A Reuters quebrou um exclusivo essa semana: a Meta está implantando a Model Capability Initiative (MCI) para funcionários US. A ferramenta captura movimentos de mouse, cliques, digitações e screenshots periódicos em apps e sites relacionados ao trabalho. A divulgação aterrissou em um memo para um canal de equipe Meta Superintelligence Labs. Enquadramento da Meta: ajudar seus modelos a aprender comportamentos básicos de uso de computador, desde navegar menus suspensos até usar atalhos de teclado, para que agentes futuros possam realizar tarefas de colarinho branco autonomamente.

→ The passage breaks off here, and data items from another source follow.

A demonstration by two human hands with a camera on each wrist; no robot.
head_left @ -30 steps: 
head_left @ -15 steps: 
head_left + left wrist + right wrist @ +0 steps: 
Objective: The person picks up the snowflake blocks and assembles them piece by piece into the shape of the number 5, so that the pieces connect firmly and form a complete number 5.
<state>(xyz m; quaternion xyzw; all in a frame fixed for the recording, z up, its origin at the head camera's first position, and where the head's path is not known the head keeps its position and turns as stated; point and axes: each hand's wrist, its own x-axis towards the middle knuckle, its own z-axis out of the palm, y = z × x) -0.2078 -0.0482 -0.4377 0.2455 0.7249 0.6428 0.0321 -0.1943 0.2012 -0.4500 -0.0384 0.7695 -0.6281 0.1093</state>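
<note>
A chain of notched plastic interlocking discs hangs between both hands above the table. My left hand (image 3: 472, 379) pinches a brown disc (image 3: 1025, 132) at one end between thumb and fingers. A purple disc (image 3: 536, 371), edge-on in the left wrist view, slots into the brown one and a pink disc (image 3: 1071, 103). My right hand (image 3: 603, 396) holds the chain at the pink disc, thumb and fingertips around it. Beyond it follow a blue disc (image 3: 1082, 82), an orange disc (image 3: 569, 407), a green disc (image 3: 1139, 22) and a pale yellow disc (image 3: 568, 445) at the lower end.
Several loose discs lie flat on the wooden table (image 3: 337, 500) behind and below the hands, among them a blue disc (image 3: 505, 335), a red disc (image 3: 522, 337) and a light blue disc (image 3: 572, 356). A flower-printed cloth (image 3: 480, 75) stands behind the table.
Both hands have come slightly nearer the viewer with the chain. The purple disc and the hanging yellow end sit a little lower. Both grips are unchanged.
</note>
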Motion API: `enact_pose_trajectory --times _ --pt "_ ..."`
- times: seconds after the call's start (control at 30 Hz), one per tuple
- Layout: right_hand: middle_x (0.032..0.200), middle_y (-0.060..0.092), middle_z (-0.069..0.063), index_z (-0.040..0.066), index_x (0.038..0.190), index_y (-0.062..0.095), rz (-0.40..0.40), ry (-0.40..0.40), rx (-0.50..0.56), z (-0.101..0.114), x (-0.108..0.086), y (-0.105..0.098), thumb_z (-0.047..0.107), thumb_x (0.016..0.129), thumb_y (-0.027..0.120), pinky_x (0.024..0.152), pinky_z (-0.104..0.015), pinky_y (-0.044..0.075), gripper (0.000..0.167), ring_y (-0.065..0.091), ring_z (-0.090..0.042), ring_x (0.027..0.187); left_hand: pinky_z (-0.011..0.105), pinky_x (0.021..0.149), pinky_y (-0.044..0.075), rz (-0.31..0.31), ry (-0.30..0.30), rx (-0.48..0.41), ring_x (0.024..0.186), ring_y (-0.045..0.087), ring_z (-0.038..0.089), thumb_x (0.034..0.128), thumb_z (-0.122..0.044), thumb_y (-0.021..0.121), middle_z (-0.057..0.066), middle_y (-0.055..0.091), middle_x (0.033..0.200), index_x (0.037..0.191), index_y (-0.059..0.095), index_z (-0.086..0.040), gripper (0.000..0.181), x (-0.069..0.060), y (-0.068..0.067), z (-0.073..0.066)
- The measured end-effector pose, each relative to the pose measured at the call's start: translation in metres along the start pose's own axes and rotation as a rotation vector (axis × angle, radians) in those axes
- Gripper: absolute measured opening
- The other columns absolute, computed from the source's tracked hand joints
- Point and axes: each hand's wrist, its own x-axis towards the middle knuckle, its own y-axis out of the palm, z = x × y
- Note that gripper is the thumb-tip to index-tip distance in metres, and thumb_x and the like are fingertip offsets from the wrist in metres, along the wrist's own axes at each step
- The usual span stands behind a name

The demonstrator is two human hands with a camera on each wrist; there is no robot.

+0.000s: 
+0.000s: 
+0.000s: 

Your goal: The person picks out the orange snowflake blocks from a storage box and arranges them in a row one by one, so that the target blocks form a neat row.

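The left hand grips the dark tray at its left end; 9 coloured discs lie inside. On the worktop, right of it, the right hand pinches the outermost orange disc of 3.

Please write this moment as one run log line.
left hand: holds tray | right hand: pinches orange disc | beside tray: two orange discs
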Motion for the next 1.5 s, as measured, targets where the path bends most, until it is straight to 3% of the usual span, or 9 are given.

O padrão ecoa algo já coberto nessas páginas. No início dessa semana o MIT Technology Review reportou sobre Colleague Skill, uma ferramenta GitHub de um engenheiro do Shanghai AI Lab que raspa históricos de chat de Lark e DingTalk para destilar colegas em manuais de fluxo de trabalho reproduzíveis por agentes. Aquela história era bottom-up, com engenheiros individuais destilando seus pares, mais uma ferramenta de backlash (anti-destilação) de outro engenheiro que reescreve documentos de fluxo de trabalho em linguagem genérica não-acionável antes de serem absorvidos. MCI é a versão corporativa top-down do mesmo problema de captura de dados. Mesmo substrato (atividade de computador no trabalho), governança diferente (oficialmente sancionada, centralmente administrada). O porta-voz da Meta Stone disse à Reuters que os dados do MCI não serão usados para avaliações de desempenho e não serão usados para nenhum propósito além de treinamento de modelo.

Duas coisas que valem registrar. Um, o sinal de escassez de dados de treinamento. Meta competindo com OpenAI e Anthropic em enviar produtos de agente autônomo significa competir em dados de treinamento de uso de computador interativo, e esses dados não estão na internet pública. A resposta honesta para como conseguir eles é "nossos funcionários, fazendo seus trabalhos, instrumentados." Todo laboratório fronteira está fazendo alguma versão disso; a versão da Meta é só incomumente explícita, com um nome de ferramenta divulgado e um memo. Dois, o trade-off privacidade-vs-capacidade sendo feito aqui não é novo, mas a escala é. Instrumentação estilo MCI na escala de headcount da Meta produz um conjunto de treinamento que competidores sem o headcount ou a postura legal interna para fazer o mesmo terão dificuldade de igualar. Se as salvaguardas citadas por Stone seguram (sem avaliação de desempenho, sem outro propósito, salvaguardas de conteúdo de tela para material sensível) é a parte que é testada na prática, não em memos.

Duas observações se você roda uma organização AI-forward. Um, o padrão MCI vai pressionar todo laboratório que não o tem. Se você trabalha ou compete com uma empresa construindo produtos de agente, espere que a conversa "deveríamos instrumentar nossos próprios funcionários?" esteja na agenda em dois trimestres se já não está. Dois, a resposta do lado do funcionário importa. A ferramenta anti-destilação do Koki Xu na história do Colleague Skill demonstrou que trabalhadores tratam essas tubulações de captura como input adversarial no momento em que são implementadas. Se você envia tooling estilo MCI internamente, planeje para sua própria mão de obra construir contramedidas. O padrão de captura é real, o padrão de resistência é real, e eles co-evoluirão.